**Try it**
Copy, word for word, the opening line of the data and each line after it until the line that contains "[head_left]", which is included. Leave the pictures out.

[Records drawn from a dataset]
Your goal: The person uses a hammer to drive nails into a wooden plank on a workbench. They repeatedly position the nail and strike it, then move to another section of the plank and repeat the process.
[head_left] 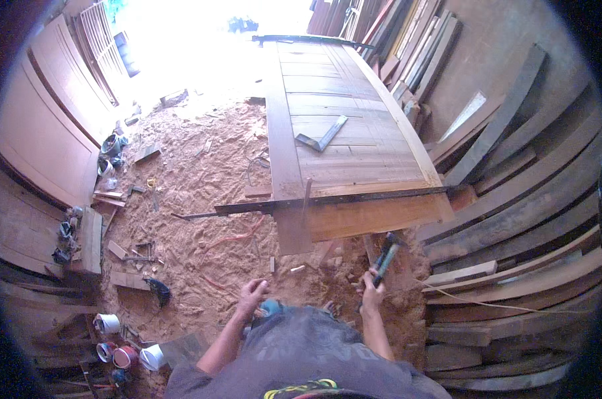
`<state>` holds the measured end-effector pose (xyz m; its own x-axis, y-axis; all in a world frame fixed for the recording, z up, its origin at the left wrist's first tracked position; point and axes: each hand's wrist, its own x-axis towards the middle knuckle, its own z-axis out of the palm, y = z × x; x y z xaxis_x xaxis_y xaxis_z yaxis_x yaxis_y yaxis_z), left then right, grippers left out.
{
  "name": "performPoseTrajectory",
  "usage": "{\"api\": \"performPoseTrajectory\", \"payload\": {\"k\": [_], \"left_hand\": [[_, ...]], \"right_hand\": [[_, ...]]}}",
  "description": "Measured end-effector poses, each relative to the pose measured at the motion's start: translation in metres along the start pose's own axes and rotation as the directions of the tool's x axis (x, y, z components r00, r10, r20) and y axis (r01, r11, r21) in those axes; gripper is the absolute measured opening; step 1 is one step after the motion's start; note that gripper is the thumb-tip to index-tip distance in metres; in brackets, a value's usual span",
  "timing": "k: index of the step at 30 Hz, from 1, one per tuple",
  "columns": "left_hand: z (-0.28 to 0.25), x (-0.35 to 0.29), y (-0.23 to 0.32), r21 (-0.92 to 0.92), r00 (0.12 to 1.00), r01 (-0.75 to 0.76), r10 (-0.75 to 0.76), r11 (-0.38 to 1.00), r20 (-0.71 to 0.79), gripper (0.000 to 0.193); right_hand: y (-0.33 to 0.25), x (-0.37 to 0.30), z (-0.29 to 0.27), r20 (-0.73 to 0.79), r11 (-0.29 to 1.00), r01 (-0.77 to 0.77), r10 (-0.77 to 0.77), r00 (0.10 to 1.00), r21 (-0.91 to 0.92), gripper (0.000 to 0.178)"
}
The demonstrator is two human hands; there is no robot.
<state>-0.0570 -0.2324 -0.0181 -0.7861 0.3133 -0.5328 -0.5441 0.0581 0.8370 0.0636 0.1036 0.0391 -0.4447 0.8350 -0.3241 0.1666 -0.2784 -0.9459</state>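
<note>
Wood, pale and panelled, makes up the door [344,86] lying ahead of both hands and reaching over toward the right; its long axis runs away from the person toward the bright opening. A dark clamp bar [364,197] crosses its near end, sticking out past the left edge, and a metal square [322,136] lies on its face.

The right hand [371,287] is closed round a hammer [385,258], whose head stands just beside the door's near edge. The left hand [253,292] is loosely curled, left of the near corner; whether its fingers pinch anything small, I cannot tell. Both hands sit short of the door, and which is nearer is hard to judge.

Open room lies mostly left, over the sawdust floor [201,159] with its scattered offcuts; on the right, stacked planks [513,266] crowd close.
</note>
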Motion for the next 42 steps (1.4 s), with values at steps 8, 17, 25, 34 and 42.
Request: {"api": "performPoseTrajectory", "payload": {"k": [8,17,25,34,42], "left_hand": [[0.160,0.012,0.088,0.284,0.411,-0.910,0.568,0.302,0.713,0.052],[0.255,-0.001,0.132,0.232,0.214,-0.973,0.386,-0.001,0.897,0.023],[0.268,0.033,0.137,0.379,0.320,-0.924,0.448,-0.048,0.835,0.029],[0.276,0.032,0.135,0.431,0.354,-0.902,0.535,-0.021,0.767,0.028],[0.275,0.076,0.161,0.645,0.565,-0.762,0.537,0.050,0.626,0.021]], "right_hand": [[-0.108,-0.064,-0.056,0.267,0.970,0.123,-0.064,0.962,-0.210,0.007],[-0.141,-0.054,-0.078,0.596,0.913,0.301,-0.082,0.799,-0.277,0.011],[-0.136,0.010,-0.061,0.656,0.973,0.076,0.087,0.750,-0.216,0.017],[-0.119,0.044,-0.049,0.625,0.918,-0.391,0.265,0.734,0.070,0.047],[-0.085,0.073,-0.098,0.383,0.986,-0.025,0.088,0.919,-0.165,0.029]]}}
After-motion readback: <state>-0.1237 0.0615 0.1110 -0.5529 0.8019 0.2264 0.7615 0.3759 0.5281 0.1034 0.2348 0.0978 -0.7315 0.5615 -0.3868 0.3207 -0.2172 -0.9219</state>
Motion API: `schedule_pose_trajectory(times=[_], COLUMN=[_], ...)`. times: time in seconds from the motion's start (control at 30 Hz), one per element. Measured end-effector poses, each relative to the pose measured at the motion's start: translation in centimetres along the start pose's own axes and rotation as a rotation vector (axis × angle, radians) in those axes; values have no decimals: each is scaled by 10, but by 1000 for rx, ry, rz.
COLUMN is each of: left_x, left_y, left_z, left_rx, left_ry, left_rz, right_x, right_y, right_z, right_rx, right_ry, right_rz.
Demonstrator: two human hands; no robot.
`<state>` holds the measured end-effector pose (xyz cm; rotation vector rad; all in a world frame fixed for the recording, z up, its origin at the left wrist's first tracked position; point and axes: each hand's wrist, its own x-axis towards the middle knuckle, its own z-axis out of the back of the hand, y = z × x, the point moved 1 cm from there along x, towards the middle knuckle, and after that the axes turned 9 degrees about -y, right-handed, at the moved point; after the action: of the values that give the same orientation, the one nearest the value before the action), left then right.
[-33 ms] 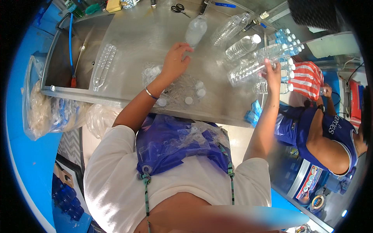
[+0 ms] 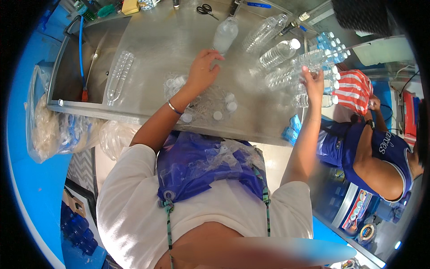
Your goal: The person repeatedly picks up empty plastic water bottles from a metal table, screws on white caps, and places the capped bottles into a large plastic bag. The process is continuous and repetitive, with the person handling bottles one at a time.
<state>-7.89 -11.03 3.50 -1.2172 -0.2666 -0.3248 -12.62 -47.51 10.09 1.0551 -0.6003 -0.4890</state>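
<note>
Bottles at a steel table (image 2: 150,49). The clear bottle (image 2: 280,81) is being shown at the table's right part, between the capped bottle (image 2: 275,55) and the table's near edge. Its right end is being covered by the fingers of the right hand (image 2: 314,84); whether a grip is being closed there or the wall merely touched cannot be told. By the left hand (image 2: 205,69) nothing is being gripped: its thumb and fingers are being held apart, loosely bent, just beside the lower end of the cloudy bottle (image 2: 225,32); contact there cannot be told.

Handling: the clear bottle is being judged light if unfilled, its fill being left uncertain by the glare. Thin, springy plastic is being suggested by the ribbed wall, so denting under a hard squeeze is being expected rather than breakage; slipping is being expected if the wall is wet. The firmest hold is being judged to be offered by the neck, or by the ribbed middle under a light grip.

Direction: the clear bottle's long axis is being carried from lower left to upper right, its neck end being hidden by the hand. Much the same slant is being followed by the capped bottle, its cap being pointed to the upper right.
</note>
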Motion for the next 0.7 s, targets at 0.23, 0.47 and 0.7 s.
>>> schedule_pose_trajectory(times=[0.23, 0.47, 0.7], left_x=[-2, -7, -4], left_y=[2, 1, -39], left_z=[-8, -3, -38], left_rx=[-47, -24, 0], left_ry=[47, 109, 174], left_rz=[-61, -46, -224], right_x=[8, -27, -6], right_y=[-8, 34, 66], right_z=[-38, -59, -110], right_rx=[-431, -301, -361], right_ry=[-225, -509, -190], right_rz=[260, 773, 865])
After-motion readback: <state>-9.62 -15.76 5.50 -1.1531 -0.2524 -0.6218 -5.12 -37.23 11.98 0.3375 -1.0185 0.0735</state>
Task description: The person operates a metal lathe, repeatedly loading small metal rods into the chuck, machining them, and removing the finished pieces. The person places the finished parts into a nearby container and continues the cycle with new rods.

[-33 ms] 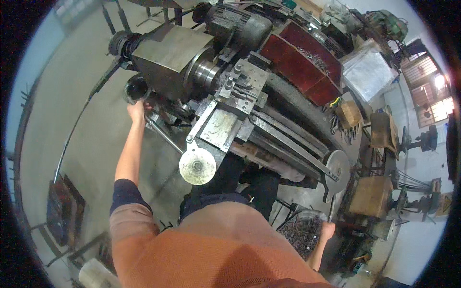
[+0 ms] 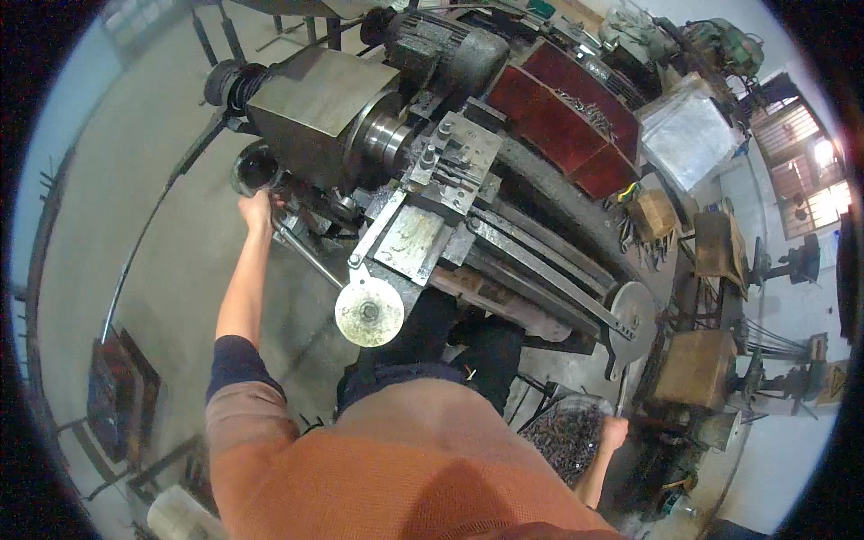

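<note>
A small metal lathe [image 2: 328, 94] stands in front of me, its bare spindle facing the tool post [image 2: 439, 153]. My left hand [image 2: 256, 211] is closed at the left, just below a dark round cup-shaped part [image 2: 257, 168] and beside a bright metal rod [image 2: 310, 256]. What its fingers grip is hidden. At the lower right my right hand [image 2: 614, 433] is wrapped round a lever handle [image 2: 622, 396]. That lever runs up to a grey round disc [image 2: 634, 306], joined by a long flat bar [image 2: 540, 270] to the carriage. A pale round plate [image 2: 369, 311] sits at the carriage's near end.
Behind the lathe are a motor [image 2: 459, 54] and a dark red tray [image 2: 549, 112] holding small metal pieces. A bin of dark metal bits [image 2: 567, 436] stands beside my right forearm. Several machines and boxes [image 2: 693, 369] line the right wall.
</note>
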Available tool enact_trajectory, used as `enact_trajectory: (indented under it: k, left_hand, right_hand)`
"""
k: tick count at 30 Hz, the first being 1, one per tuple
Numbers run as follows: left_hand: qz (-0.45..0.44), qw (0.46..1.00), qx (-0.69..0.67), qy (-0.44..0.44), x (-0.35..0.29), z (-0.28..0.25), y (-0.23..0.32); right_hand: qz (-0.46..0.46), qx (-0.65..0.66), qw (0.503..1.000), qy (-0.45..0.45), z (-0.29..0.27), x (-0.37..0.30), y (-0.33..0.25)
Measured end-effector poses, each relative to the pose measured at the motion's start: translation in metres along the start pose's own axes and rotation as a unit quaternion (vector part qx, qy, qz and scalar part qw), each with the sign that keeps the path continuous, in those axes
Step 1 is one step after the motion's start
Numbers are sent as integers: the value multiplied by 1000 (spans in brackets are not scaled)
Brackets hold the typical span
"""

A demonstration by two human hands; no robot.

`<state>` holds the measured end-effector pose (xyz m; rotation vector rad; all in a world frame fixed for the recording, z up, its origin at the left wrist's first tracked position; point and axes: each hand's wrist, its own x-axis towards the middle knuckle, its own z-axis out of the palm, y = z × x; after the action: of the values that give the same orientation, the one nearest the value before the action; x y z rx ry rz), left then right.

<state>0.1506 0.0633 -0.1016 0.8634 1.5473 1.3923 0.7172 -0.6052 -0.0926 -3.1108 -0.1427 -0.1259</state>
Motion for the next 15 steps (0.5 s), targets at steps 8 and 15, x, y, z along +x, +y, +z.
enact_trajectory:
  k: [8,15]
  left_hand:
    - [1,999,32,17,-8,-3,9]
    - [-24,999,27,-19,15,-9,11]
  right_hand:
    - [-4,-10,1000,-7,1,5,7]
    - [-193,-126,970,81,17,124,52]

**Response to this task**
Your goal: The person uses a hammer to drive nails into a wooden plank on a workbench. They repeatedly position the nail and strike it, then move to another section of the plank and repeat the process.
[head_left] 

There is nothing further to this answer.